Apesar dessas preocupações, em maio de 2023, a maioria do Partido Republicano na legislatura gerrymandered de Ohio passado uma resolução que prevê uma eleição em agosto para que os eleitores decidam se deve ser mais difícil emendar a constituição do estado, inclusive elevando o limite para 60%.
A reviravolta abrupta nas eleições de agosto e a pressa em apresentar essa questão aos eleitores de Ohio foi quase certamente uma reação a um esforço separado, liderado pelos eleitores, para colocar em votação em novembro uma emenda proposta que consagraria na Constituição de Ohio proteções para direito ao aborto e liberdade reprodutiva. A emenda proposta conseguiu as assinaturas necessárias para ser votada em novembro, e votação sugere que bem mais de 50% dos habitantes de Ohio apóiam a medida.
O esforço legislativo para aumentar o limite – que surgiu após uma campanha de lobby financiada em parte pelo doador bilionário Richard Uihlein, que suportado esforços semelhantes em outros estados – parece claramente destinado a frustrar o esforço para garantir o direito ao aborto na Constituição de Ohio.

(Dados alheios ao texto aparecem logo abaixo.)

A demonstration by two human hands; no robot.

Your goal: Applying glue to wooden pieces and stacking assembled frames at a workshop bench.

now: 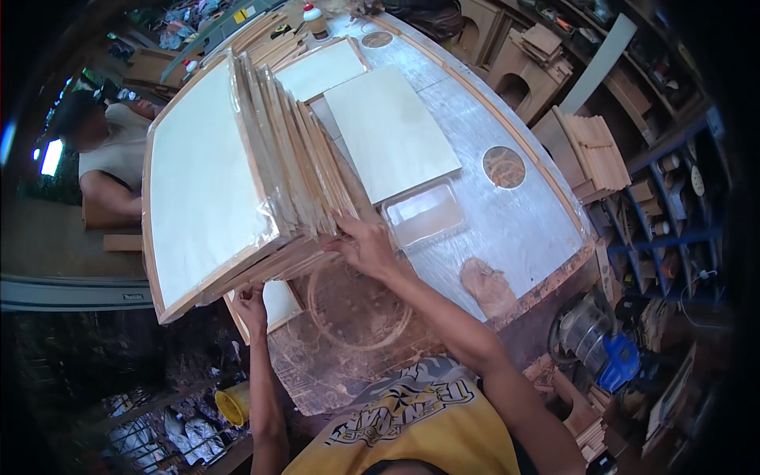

Ohio não é o único estado a inventar tais esquemas. No Arkansas, em março deste ano, a legislatura substancialmente aumentou o número de condados dos quais as assinaturas devem ser coletadas para qualificar uma iniciativa para a votação – uma medida que foi amplamente considerada como uma proteção contra os esforços destinados a expandir os direitos reprodutivos no estado.
Da mesma forma, os legisladores republicanos em Missouri, Dakota do Norte e Mississippi fizeram um grande esforço para tentar distorcer e reformular as regras em torno das iniciativas eleitorais estaduais, em cada instância aparentemente para limitar a capacidade dos eleitores de registrar diretamente suas preferências sobre aborto e direitos reprodutivos.
Vistos em conjunto, esses esforços pintam um retrato perturbador de funcionários republicanos que têm medo de seus eleitores quando se trata de aborto e que estão tomando medidas cada vez mais agressivas para impedir que os eleitores se façam ouvir.
Recente votação sugere que os eleitores de Ohio estão a caminho de rejeitar a medida eleitoral. Mas o episódio deve servir como um lembrete de que, apesar da alegação da Suprema Corte de que Dobbs apenas devolveu a questão do aborto aos estados, para os oponentes do aborto, permitir que os residentes de cada estado decidam essa questão por si mesmos nunca foi o objetivo, pelo menos não a longo prazo.
Em vez disso, o objetivo de longo prazo é proibir o aborto da forma mais ampla e completa possível. Essa é a razão pela qual alguns estados se recusaram a incluir exceções para estupro ou incesto em suas leis de aborto pós-Dobbs, apesar do amplo apoio popular a tais exceções. É por isso que alguns estados estão tentando penalizar a ajuda em viagens a outros estados para obter abortos e acabar com o acesso ao aborto medicamentoso em todo o país.
A democracia direta não é de forma alguma uma panacéia. Mas é um mecanismo importante para preservar um papel para o povo. Isso é especialmente verdadeiro neste momento, com legislaturas grosseiramente manipuladas aprovando proibições draconianas que colocam em risco a saúde e a liberdade das mulheres – e com ameaças à democracia que vão muito além do tema do aborto.
Melissa Murray é professora de direito na Universidade de Nova York. Kate Shaw é uma escritora colaboradora de opinião e professora de direito na Cardozo Law School. Eles são os apresentadores do podcast da Suprema Corte “Strict Scrutiny”.